**TASK OBJECTIVE**.
There is material below. Print exactly the lines starting at the line with "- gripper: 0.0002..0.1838" and ending at the line with "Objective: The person", ends included, and no others.

**SOURCE DATA**.
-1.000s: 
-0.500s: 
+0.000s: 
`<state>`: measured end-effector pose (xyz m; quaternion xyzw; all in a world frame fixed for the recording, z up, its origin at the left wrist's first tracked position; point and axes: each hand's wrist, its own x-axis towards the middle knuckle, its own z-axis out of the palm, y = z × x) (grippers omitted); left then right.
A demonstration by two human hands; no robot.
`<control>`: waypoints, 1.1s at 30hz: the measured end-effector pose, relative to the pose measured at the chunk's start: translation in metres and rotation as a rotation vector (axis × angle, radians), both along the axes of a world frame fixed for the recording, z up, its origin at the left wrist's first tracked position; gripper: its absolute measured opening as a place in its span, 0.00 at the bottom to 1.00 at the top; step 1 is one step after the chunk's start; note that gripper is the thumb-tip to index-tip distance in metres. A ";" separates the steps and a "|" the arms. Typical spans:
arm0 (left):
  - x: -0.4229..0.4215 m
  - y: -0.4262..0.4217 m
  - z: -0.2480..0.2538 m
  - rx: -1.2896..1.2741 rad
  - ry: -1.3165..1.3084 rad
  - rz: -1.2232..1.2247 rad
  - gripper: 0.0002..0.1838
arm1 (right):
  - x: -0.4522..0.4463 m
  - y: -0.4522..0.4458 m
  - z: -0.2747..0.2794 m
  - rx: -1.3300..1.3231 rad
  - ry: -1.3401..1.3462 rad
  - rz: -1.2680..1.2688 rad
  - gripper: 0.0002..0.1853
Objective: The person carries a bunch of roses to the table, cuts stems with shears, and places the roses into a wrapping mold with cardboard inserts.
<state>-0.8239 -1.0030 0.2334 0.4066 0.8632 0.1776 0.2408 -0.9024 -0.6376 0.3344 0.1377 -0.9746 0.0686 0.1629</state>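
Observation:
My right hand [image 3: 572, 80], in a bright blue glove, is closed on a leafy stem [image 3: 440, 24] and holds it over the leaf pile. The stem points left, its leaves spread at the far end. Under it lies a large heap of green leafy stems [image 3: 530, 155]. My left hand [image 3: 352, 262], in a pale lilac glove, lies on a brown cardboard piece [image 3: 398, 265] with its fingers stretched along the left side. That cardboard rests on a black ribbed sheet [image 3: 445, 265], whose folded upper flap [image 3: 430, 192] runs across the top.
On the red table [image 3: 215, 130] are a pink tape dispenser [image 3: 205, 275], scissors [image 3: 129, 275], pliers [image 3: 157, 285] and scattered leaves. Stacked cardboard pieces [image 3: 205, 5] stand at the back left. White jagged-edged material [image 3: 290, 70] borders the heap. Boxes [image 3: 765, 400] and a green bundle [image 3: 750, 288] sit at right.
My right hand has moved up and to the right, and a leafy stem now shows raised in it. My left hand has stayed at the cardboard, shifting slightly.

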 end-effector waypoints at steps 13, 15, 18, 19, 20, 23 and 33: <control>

**EXERCISE SOLUTION**.
  - gripper: 0.0002..0.1838
arm1 (right):
  - x: -0.4522..0.4463 m
  - y: -0.4522..0.4458 m
  - z: -0.2747..0.2794 m
  - rx: -1.3300..1.3231 rad
  - ry: -1.3401..1.3462 rad
  - rz: -1.2680..1.2688 rad
  - gripper: 0.0002..0.1853
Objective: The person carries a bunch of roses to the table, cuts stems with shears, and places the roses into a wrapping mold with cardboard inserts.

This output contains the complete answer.